Pour autant, les traits féroces ne sont pas immuables. Dès les années 1950, le généticien russe Dmitry Belyaev et ses collègues en Sibérie ont pris des renards argentés sauvages et ont élevé sélectivement les plus dociles. En l’espace de 40 générations, ils ont créé des renards mignons et câlins, aux oreilles tombantes, qui pouvaient être gardés comme animaux de compagnie.

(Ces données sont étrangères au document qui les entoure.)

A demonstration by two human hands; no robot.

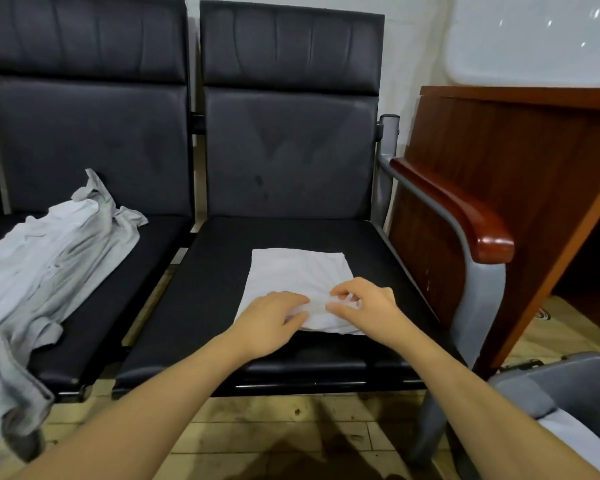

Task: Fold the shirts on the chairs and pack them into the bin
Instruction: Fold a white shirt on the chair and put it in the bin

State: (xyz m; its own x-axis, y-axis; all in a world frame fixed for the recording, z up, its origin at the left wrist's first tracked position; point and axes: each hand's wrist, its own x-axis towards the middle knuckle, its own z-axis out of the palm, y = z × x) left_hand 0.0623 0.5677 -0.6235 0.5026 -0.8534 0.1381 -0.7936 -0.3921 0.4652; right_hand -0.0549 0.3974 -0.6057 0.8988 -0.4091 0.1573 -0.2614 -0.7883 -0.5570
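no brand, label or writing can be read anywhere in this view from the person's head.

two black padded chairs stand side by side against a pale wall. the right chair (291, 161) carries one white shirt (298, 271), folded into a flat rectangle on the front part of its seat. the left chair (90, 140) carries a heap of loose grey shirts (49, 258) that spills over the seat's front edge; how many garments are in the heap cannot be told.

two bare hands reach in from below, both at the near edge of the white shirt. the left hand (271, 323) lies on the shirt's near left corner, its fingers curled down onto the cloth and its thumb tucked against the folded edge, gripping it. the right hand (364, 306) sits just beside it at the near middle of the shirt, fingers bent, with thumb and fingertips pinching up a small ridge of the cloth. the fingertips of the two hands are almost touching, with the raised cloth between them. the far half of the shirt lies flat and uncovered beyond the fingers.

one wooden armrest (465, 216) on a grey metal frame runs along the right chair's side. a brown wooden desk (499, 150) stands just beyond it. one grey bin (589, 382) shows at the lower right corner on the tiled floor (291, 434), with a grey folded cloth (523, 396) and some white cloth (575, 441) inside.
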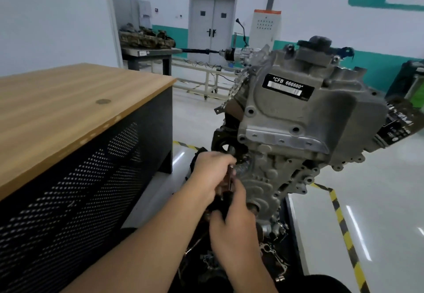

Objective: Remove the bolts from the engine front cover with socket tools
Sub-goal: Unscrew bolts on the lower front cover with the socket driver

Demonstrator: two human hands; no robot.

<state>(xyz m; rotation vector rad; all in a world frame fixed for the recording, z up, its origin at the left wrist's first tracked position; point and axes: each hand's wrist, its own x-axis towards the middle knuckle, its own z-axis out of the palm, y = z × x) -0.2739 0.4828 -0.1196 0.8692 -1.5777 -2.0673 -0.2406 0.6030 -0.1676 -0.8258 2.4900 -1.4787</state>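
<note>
Both hands gripped a socket tool at the near left edge of the engine front cover, left hand above, right hand below; judged risk: socket slipping, rounding the hidden bolt.

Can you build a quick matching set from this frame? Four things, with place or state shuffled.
Things:
1. left hand
2. right hand
3. label plate
4. wooden desk

Place or state:
A. top of the engine front cover, reads CFB
B. to the left of the engine
C. grips the upper end of the tool
D. holds the tool's lower end, beside the cover's lower edge

Pairs: 1-C, 2-D, 3-A, 4-B
</note>
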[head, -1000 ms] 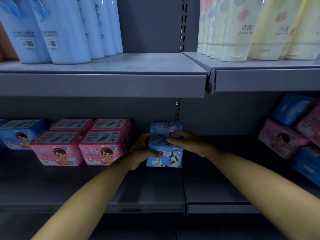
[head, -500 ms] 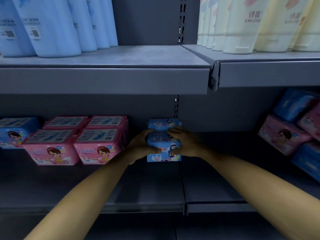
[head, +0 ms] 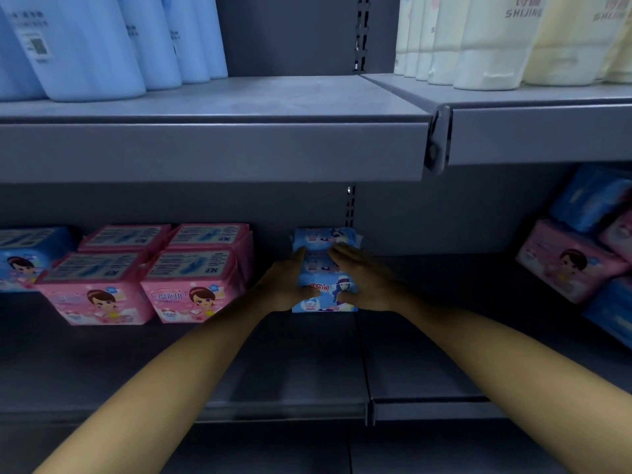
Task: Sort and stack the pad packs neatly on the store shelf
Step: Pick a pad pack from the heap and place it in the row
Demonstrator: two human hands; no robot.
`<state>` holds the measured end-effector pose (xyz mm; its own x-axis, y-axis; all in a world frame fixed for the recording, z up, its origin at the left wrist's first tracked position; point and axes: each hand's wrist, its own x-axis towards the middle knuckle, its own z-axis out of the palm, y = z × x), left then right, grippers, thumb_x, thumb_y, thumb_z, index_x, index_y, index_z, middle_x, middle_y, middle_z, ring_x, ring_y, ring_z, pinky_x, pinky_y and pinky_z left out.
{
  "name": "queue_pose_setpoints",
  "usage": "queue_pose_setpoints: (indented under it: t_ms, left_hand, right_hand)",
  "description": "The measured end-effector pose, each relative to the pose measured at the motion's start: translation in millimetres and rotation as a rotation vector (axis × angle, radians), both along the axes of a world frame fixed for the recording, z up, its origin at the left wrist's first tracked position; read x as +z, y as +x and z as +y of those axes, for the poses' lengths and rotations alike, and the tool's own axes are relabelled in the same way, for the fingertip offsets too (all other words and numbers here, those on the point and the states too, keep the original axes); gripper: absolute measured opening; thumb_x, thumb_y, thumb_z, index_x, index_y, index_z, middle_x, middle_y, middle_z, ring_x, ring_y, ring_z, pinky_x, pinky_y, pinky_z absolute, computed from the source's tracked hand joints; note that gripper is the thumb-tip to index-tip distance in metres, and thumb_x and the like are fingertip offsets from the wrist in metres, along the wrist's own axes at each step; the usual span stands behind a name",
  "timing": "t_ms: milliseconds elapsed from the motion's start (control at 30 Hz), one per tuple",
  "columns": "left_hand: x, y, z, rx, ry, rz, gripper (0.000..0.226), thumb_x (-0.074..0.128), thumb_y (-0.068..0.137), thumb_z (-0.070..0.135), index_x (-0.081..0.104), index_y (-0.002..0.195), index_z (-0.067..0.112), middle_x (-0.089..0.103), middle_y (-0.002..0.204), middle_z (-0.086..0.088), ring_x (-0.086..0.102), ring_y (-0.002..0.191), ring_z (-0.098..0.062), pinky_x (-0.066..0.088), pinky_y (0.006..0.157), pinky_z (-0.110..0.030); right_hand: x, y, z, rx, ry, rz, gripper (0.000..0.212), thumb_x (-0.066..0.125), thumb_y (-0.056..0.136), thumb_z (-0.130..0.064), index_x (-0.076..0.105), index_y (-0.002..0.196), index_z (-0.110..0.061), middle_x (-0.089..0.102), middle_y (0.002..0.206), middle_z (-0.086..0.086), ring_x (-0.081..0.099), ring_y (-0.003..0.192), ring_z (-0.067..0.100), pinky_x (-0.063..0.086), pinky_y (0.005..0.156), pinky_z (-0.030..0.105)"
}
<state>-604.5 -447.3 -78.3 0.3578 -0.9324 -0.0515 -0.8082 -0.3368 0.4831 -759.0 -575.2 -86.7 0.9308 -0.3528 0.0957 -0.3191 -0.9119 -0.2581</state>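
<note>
Both hands, left [head: 290, 285] and right [head: 362, 278], press flat against the blue pack [head: 325, 289] (uneven pressure may tip it).

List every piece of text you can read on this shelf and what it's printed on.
"SHIJING": cream tubes on the upper shelf, right.
"20": round badge on the front pink pad pack.
Chinese characters on the blue pad pack between both hands: too blurred.
Blue tubes' labels: too small.
</note>
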Motion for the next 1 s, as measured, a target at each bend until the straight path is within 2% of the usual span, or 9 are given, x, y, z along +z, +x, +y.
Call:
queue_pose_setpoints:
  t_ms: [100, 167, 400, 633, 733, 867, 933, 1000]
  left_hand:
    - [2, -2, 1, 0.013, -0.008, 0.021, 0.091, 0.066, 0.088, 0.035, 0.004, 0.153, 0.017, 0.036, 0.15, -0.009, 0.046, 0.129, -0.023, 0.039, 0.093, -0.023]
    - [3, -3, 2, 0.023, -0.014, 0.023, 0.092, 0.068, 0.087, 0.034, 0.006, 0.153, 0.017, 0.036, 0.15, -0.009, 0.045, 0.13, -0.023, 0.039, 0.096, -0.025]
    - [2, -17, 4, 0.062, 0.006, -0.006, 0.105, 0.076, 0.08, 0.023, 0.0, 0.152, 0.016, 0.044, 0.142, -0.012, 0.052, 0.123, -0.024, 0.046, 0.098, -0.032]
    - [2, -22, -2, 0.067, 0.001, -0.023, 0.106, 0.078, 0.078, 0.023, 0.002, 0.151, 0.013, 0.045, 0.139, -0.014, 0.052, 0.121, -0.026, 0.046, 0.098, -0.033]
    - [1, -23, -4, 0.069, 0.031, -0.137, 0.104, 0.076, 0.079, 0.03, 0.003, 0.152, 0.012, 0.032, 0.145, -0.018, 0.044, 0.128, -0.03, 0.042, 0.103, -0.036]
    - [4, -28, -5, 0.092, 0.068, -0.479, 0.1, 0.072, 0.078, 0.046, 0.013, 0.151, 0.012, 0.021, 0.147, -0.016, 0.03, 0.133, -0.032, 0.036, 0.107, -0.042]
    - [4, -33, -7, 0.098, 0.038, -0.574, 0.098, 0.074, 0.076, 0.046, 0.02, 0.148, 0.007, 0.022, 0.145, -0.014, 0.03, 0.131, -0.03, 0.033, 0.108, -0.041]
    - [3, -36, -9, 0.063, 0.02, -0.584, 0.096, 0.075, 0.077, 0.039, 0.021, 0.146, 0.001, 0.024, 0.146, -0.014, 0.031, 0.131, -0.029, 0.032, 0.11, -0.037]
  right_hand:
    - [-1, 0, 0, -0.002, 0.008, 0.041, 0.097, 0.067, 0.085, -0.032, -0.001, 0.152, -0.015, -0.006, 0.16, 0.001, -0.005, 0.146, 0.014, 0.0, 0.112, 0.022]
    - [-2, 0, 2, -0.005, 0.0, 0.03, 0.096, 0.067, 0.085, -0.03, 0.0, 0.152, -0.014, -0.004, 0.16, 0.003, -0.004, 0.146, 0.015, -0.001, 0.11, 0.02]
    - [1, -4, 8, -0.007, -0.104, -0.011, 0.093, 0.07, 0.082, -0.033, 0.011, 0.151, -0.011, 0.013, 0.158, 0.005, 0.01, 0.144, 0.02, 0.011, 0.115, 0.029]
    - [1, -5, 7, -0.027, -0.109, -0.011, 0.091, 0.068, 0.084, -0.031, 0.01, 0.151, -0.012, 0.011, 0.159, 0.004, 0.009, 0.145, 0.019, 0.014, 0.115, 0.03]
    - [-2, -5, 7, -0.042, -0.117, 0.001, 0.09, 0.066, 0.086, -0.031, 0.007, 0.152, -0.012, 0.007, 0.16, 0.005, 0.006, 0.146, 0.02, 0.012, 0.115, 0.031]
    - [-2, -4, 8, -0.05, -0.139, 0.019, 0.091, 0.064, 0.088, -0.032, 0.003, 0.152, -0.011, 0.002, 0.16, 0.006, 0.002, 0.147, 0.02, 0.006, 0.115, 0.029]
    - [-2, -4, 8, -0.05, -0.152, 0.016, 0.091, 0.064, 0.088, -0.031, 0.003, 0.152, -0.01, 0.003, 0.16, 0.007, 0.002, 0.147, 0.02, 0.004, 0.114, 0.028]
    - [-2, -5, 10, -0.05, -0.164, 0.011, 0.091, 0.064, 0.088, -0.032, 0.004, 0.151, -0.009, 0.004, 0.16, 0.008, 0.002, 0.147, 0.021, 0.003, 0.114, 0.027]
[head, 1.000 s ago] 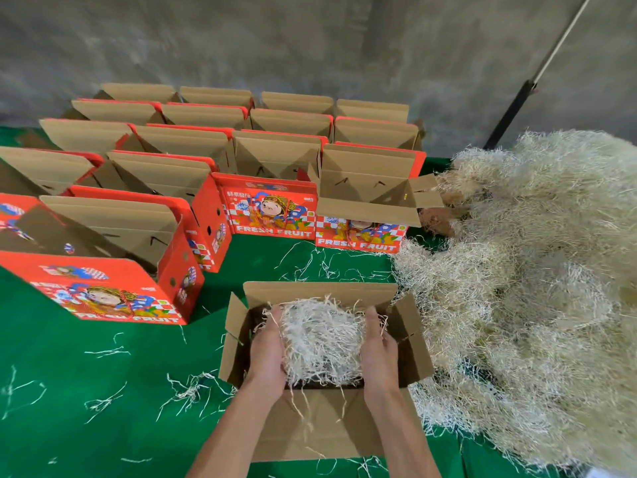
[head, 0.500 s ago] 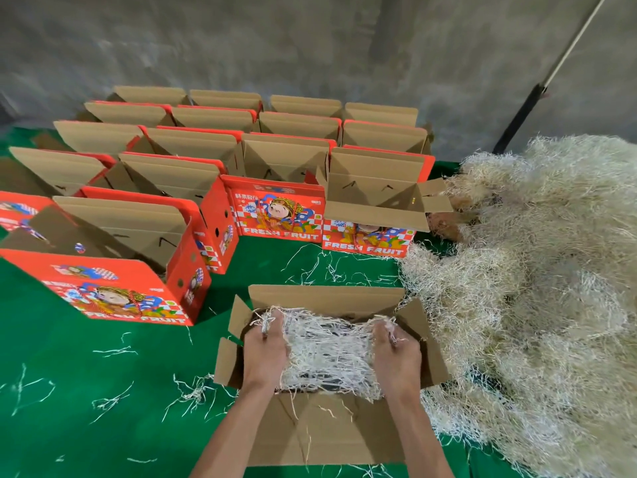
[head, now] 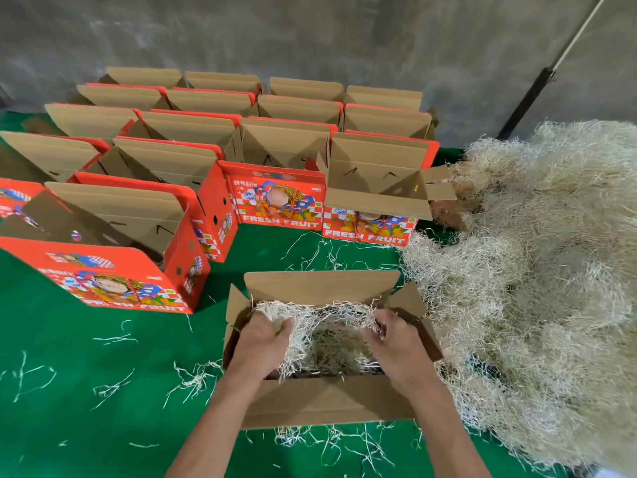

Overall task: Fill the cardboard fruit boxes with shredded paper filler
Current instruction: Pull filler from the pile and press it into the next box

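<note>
Shredded paper (head: 319,334) sits in nearest box (head: 322,350) on counter (head: 86,357). Left hand (head: 260,345) & right hand (head: 393,346) are curled into filler at opposite ends. Filler should be spread outward, pressed to corners, centre hollow evened; bulk pile (head: 537,270) is just beside, right.

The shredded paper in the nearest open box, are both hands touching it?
Touching. The head view shows the left hand and right hand inside the box, fingers sunk into the shredded paper at either side.

Both hands (head: 262,346) have spread the filler (head: 327,336) apart (hollow now mid-box)
</note>
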A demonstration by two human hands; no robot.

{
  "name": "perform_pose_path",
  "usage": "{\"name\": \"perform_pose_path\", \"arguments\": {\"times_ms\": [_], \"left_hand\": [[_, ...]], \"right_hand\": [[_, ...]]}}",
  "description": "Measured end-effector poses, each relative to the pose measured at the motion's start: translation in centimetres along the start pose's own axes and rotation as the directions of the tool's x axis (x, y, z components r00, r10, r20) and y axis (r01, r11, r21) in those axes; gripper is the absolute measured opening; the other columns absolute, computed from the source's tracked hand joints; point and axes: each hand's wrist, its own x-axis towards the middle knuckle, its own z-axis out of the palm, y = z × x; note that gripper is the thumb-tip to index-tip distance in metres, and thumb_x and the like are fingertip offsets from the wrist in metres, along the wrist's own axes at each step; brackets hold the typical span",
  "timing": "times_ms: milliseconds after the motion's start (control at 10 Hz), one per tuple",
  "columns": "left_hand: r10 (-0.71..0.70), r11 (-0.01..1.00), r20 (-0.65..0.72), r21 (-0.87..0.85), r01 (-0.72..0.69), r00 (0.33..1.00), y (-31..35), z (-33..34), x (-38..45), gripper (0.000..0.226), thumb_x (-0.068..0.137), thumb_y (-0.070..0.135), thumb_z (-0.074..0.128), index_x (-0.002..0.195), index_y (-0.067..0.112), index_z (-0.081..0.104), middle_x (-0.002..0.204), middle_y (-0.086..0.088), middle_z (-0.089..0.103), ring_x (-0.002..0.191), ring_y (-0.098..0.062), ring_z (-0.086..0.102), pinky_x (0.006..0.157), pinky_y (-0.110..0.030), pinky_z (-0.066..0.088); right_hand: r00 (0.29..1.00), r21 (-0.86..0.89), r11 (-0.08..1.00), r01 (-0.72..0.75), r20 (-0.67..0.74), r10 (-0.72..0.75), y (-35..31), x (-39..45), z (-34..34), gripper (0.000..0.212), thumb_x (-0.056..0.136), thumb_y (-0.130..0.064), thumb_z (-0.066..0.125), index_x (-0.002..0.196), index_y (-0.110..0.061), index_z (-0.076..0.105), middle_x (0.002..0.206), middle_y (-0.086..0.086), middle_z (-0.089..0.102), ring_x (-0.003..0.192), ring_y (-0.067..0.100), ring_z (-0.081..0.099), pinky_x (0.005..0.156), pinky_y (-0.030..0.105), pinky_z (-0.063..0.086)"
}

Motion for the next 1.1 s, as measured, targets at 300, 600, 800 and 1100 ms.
{"name": "perform_pose_path", "arguments": {"times_ms": [300,600,800,1100], "left_hand": [[0.173,0.96,-0.177,0.251,-0.125,0.969,2.0,-3.8,-2.8,0.041,0.089,0.055,0.067,0.107,0.018,0.063,0.088,0.01,0.056,0.063,0.003,0.048,0.064,-0.013,0.037],[0.167,0.66,0.514,0.576,-0.482,0.842,3.3,3.2,3.0,0.007,0.095,0.012,0.056,0.101,0.012,0.058,0.1,-0.008,0.064,0.089,-0.026,0.064,0.07,-0.035,0.049],[0.013,0.718,0.515,0.592,-0.366,0.857,-0.6,6.2,7.9,0.026,0.102,0.009,0.046,0.124,0.001,0.058,0.098,-0.01,0.059,0.101,-0.027,0.059,0.092,-0.035,0.048],[-0.12,0.345,0.521,0.82,-0.456,0.845,-2.8,8.3,9.5,0.088,0.094,0.024,0.063,0.16,0.012,0.006,0.166,-0.017,0.008,0.153,-0.032,0.011,0.122,-0.046,0.021]], "right_hand": [[0.971,-0.105,0.972,0.209,0.141,-0.193,-2.1,2.1,-1.4,0.012,0.098,-0.007,0.06,0.1,-0.013,0.07,0.087,0.001,0.072,0.043,-0.004,0.056,0.045,0.008,0.043],[0.84,-0.524,0.721,0.453,0.522,-0.149,-1.8,7.1,5.6,0.026,0.09,0.002,0.059,0.113,-0.009,0.062,0.113,0.01,0.064,0.106,0.028,0.062,0.095,0.041,0.052],[0.794,-0.568,0.708,0.42,0.608,0.018,0.0,9.2,8.7,0.035,0.104,-0.023,0.042,0.126,-0.006,0.062,0.13,0.017,0.061,0.119,0.028,0.057,0.086,0.027,0.039],[0.77,-0.649,0.655,0.388,0.619,0.157,1.8,9.8,9.3,0.05,0.108,-0.018,0.037,0.155,-0.003,0.026,0.153,0.019,0.039,0.14,0.033,0.039,0.113,0.037,0.033]]}}
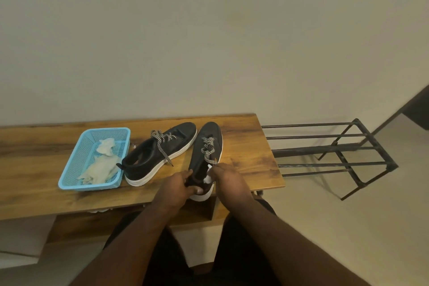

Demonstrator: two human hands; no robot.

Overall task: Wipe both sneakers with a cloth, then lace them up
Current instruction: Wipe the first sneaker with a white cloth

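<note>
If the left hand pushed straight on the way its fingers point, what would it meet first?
The left hand already grips the heel of the right-side sneaker; pushing on, it would probably press into that collar, toward the right hand.

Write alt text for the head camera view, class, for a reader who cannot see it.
A person's left hand grips the heel of a black sneaker on a wooden table while the right hand holds something white at its opening. A second black sneaker lies beside it, next to a blue basket holding pale cloths.
</note>
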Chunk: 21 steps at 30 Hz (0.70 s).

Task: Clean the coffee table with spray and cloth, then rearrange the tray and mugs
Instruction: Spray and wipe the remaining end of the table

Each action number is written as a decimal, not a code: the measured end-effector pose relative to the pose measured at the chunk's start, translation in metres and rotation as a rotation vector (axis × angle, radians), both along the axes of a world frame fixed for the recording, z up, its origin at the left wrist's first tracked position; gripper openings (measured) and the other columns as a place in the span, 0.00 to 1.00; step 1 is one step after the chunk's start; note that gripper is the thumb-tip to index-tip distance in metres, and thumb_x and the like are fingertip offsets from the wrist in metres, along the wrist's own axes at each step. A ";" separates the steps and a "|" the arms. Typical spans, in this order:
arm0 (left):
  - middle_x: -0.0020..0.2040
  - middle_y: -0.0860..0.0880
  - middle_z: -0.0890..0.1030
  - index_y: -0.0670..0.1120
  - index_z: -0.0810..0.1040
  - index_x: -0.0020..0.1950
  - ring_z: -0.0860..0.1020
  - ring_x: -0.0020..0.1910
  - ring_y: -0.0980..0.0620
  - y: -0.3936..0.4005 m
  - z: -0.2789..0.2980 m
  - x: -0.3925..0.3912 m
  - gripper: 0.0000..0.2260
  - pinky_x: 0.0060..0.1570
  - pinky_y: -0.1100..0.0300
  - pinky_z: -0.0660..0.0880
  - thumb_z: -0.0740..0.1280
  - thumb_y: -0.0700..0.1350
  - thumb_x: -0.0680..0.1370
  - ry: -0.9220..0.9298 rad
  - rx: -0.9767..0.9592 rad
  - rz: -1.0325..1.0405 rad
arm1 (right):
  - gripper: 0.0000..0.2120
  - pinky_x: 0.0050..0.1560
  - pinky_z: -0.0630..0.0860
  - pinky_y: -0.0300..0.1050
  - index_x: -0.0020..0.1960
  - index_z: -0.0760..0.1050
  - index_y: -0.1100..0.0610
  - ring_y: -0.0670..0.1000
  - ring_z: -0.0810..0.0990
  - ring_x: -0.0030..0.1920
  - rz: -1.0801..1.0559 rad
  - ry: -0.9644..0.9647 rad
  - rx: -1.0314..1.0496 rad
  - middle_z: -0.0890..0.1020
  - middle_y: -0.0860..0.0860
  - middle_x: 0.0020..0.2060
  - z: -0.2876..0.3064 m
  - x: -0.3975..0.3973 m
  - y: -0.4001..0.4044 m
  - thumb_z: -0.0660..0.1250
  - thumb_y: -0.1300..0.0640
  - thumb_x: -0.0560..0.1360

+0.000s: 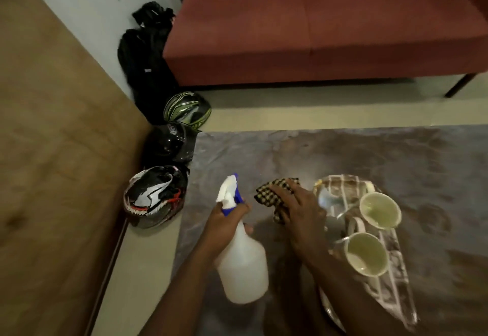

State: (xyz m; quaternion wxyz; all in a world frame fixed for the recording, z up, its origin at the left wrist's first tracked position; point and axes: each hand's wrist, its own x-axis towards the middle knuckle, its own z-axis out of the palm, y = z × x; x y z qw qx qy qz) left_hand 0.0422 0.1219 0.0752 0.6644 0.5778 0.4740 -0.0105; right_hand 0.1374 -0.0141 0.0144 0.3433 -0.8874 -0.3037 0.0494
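Observation:
My left hand (224,223) grips the neck of a white spray bottle (241,261) with a blue and white trigger head, held above the left part of the dark marbled coffee table (343,150). My right hand (298,211) lies flat on a yellow and black checked cloth (269,194), pressing it to the table top. Just right of that hand sits a shiny patterned tray (340,190) holding two pale mugs, one farther (380,214) and one nearer (365,253). My right forearm hides the tray's near left part.
Three helmets sit on the floor left of the table: a green one (187,108), a black one (169,143) and a black, white and red one (153,195). A black bag (142,66) leans on the wall. A red sofa (317,32) stands beyond the table.

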 end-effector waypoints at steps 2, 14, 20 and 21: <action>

Ce qui se passe dans les mines de Tanami n’est ni délibéré ni contrôlé, mais Newsome a déclaré que le travail de Belyaev fournit la preuve que, dans les bonnes circonstances, la domestication peut se produire beaucoup plus rapidement que quiconque ne le pensait.

Letnic a déclaré que, bien qu’il soit techniquement possible que les dingos deviennent une deuxième espèce de chien domestique, ce n’est pas probable. « Nous avons déjà un chien, et je ne suis pas sûr que les gens vont voir la nécessité d’en avoir un autre », a-t-il dit.

Quoi qu’il arrive aux dingos, a dit Newsome, la possibilité d’étudier leurs interactions avec les humains aux mines de Tanami offre une chance unique de taquiner certaines des toutes premières étapes de la transition du loup au chien. Cependant, que ces plongeurs de poubelles fassent la transition de dingo à chien ou qu’ils continuent à rester à la périphérie des établissements humains, cela dépend autant d’eux que de nous.

Cet article a été reproduit sur TheAtlantic.com.